22-Aug-2003 It's priced to match the 9800 Pro. But can it beat the ATI kingpin? No doubt about it, the MSI card is a work of art - a wide tablet of copper, fashioned into elegant ridges and swirls, sandwiches the board on both sides. And like the 3D Blaster 5 reviewed below, it's unnaturally quiet - your PSU and hard drive are likely to be more vociferous.
Unlike the 256Mb Ultra, the vanilla version is set at a 400MHz core frequency and has 128Mb of DDR memory. Non-Ultra models normally use an 800MHz memory frequency (ie 400MHz DDR) rather than the 850MHz here - I guess this is MSI playing with the throttle, because as the performance chart shows, the card is more than capable of taking the heat. Clocked up, it can be made to match the impressive performance of the Ultra in some benchmarks.

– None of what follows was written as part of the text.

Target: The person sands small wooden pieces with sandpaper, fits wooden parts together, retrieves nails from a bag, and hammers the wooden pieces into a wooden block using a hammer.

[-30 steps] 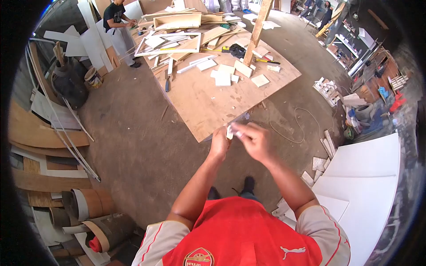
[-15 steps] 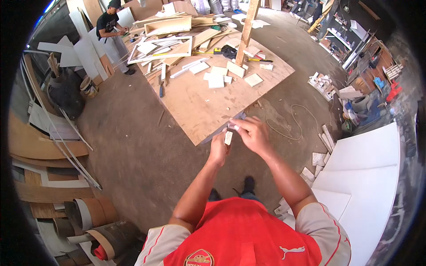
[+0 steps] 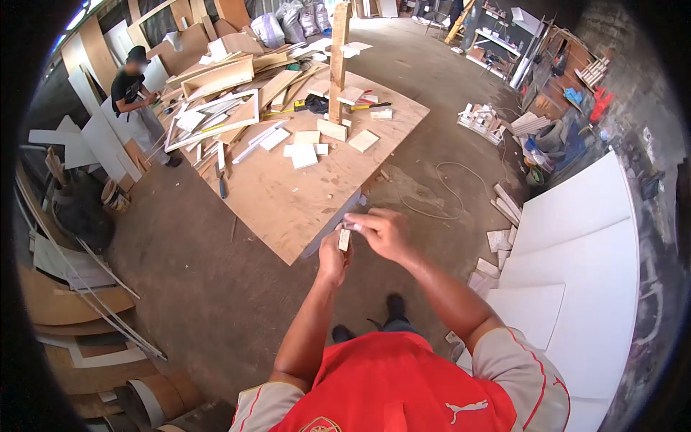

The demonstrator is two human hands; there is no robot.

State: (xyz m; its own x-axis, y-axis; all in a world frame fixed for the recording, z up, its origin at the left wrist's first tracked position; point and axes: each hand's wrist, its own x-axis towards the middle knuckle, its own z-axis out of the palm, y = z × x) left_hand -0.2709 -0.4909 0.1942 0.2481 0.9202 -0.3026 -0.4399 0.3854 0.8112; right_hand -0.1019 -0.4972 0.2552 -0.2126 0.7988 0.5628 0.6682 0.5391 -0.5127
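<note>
My left hand (image 3: 332,259) is closed around a small wooden block (image 3: 344,240), its pale end pointing toward me. Just above the block, my right hand (image 3: 381,232) has thumb and fingers pinched together at the block's far end. Something small and greyish shows between those fingertips, too small to make out. Both hands are in front of my red shirt, near the close corner of the plywood-topped table (image 3: 277,230).
On the table lie white wood offcuts (image 3: 304,155), a pale frame (image 3: 248,108), a blue-handled tool (image 3: 222,189) and an upright post (image 3: 337,68). A co-worker (image 3: 129,93) stands at its far left. White panels (image 3: 576,216) lean at right; a cord (image 3: 461,191) crosses the floor.
The view has shifted, so table and hands sit further left. My left hand still grips the block, and my right fingers stay pinched close to its end.
</note>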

Conclusion Standard or tweaked, the 5900 performs brilliantly at everyday resolutions. By that I mean if you use it to run the games you play now at 1024x768, the results are smoother than glass. In action games, high-polygon areas that would cause a lesser graphics engine to stall are dismissed with ease. The downside is that, when you crank up the quality and pixel count, it becomes somewhat asthmatic next to its Ultra relative or 9800 Pro. It's then that you have to ask, with the Radeon the same price and getting cheaper by the hour, why would you want this GeForce? If MSI stripped their card of its monolithic box, lost the 10 games, 20 utilities and Adobe Photoshop, and dropped the price by 50, it'd be a best buy winner.